What to produce:
In the entries below, find the line containing "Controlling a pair" and the line containing "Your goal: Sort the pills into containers". Copy those two lines and everything between them exactly, and only that.
»»
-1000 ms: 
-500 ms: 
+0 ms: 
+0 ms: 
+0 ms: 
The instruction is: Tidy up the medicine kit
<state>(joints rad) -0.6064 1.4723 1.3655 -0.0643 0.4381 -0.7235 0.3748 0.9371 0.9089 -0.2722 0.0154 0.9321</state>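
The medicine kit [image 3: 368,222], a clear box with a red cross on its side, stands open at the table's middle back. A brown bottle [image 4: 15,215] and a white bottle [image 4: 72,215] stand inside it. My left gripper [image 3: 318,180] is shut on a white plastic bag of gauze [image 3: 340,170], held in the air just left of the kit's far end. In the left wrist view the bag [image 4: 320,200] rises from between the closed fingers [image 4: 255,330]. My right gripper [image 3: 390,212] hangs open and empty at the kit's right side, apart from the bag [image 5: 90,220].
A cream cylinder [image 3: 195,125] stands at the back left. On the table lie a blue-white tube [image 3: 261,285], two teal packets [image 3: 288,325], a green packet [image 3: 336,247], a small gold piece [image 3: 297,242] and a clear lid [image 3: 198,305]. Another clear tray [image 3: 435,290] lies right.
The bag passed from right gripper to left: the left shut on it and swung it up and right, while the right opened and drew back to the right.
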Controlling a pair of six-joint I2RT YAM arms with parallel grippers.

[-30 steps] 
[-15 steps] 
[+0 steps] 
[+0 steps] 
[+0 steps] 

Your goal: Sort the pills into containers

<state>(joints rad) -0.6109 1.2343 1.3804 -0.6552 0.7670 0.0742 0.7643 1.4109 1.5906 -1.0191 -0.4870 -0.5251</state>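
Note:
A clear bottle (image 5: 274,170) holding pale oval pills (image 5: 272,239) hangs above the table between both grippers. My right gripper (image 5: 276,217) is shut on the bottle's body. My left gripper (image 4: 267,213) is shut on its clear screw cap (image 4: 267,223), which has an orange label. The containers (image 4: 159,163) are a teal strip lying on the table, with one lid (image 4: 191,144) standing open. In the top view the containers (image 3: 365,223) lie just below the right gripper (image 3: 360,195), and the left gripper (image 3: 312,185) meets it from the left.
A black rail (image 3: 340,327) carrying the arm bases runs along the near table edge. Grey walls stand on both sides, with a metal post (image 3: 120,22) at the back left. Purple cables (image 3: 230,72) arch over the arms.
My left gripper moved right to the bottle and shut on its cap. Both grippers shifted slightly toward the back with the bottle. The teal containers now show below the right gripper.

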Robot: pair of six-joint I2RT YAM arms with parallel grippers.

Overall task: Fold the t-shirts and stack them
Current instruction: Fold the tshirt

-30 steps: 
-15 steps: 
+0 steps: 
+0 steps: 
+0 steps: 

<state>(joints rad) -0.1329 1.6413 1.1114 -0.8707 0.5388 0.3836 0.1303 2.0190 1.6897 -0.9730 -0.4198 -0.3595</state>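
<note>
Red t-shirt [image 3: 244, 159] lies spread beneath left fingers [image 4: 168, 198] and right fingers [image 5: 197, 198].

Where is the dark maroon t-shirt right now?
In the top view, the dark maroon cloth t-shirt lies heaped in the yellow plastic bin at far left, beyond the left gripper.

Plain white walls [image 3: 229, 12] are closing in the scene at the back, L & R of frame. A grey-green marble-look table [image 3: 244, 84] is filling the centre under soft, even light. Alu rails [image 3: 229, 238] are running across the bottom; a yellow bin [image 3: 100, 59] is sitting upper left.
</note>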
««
Solution to this exercise:
Controlling a pair of six-joint I2RT YAM arms with parallel grippers.

[-30 steps] 
[-15 steps] 
[+0 steps] 
[+0 steps] 
[+0 steps] 

Your goal: Sort the pills into containers

No further output is required for this exercise.